We report on a novel and simple approach to surface ligand design of CdSe-based nanocrystals (NCs) with biocompatible, heterobifunctional polyethylene glycol (PEG) molecules. This method provides high transfer yields of the NCs into aqueous media with preservation of the narrow and symmetric emission bands of the initial organic-capped NCs regardless of their interior crystal structure and surface chemistry. The PEG-functionalized NCs show small sizes, high photoluminescence quantum yields of up to 75%, as well as impressive optical and colloidal stability. This universal approach is applied to different fluorescent nanomaterials (CdSe/CdS, CdSe/CdSCdxZn1-xS, and CdSe/CdS/ZnS), extending the great potential of organic-capped NCs for biological applications.

Versatile Tri(pyrazolyl)phosphanes - Application as phosphorus precursors for the synthesis of highly emitting InP/ZnS quantum dots

Tri(pyrazolyl)phosphanes (5R1,R2 ) are utilized as an alternative, cheap and low-toxic phosphorus source for the convenient synthesis of InP/ZnS quantum dots (QDs). From these precursors, remarkably long-term stable stock solutions (>6 months) of P(OLA)3 (OLAH=oleylamine) are generated from which the respective pyrazoles are conveniently recovered. P(OLA)3 acts simultaneously as phosphorus source and reducing agent in the synthesis of highly emitting InP/ZnS core/shell QDs. These QDs are characterized by a spectral range between 530-620 nm and photoluminescence quantum yields (PL QYs) between 51-62 %. A proof-of-concept white light-emitting diode (LED) applying the InP/ZnS QDs as a color-conversion layer was built to demonstrate their applicability and processibility.

Tetrazole-Stabilized Gold Nanoparticles for Catalytic Applications

Abstract Herein, we report on a proof-of-concept application of tetrazole-stabilized Au nanoparticles (NPs) for CO oxidation. After impregnation of the support material TiO2 with the tetrazole-stabilized Au NPs (diameter<5 nm), a thermal heat treatment under oxygen is used to remove the tetrazole from the NP surface. The resulting surfactant-free NPs are used in the CO oxidation and show enhanced catalytic activity in comparison to the untreated samples demonstrating the potential of tetrazole-stabilized NPs for various catalytic applications.

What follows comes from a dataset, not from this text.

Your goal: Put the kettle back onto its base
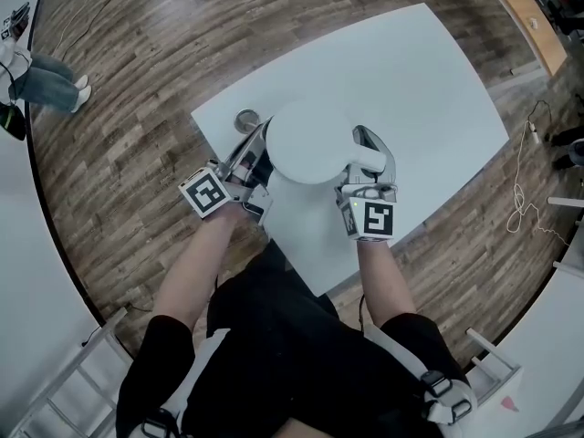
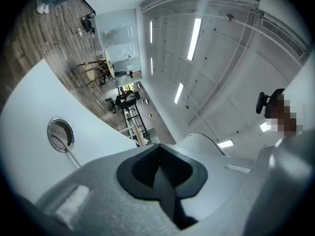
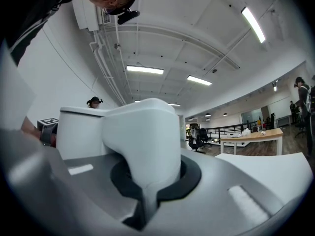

Quenching of quantum dots luminescence under light irradiation and its influence on the biological application

Applications of quantum dots (QDs) can be limited by their stability under intensive irradiation. We have studied the stability of core/shell QD photoluminescence under the irradiation typical for the laboratory or industrial environment. Our results show that QD photoluminescence stability is determined by the structure and thickness of their shell; the latter factor has the strongest effect on the QD resistance to irradiation. It has been shown that the observed photodegradation of QDs is basically caused by the transfer of excited charge carriers outside the QD. An increase in the carrier tunneling length has been shown to be an efficient way to prevent quenching of QD photoluminescence. Storage of chloroform QDs solution under the light should be avoided due to the decrease of the biological applicability.